When I arrived in Paris, I was hoping to zip quickly through customs, as I hadn’t checked any baggage. But there was a huge line at passport control, for which the explanation was readily apparent: there wasn’t anyone manning the booths, so nobody was going through. We stood for a while in line, quietly grumbling. Suddenly there was a muffled bang that startled the waiting travelers; over a railing we could see security officers dealing with some sort of equipment. Had they just set off a controlled explosion of a suspicious-looking parcel? I have no idea, but officials soon appeared at the passport control booths and we began to move expeditiously through the checkpoints, fanning out to escape the airport.
It’s not so easy to forget the possibility of a terrorist attack here — there are no ordinary metal trash cans on the streets, just transparent green plastic bags hanging from metal hoops. The preference for plastic bags over metal cans goes back to the series of subway attacks in Paris in the mid-Nineties. Even though I’m sure that car crashes (or scooter accidents, in this city) are statistically a much greater threat to one’s health, the constant reminders of more horrific possibilities must exact quite a psychic toll.
Now London has been attacked in a series of bombings.
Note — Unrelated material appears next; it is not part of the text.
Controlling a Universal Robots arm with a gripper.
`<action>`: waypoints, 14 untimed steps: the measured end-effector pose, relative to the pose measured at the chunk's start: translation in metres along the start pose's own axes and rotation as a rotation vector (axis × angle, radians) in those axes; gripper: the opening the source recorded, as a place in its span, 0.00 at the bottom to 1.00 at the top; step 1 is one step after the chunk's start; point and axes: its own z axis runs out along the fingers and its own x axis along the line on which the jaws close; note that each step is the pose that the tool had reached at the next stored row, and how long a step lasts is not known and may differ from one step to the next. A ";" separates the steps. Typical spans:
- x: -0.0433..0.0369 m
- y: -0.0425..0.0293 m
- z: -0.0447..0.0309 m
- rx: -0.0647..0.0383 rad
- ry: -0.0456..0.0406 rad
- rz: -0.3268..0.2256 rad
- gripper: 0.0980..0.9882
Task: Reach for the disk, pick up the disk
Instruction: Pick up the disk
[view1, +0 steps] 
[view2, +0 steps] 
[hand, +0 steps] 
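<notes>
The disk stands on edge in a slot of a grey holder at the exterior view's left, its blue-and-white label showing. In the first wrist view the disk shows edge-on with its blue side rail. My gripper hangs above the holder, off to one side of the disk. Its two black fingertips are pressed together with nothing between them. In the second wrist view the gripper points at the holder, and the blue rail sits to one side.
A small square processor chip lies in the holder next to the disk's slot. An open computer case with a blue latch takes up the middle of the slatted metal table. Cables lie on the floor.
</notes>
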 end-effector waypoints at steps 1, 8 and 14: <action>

The explosions targeted the public-transportation system at the height of rush hour — clearly designed to kill and hurt the largest possible number of people. The city is used to terrorism, having dealt with the IRA for so many years, except that you never really get used to it. I wonder if the culprits have any feeling whatsoever that their actions will really help redress whatever wrongs they perceive, or whether they act out of simple mindless rage?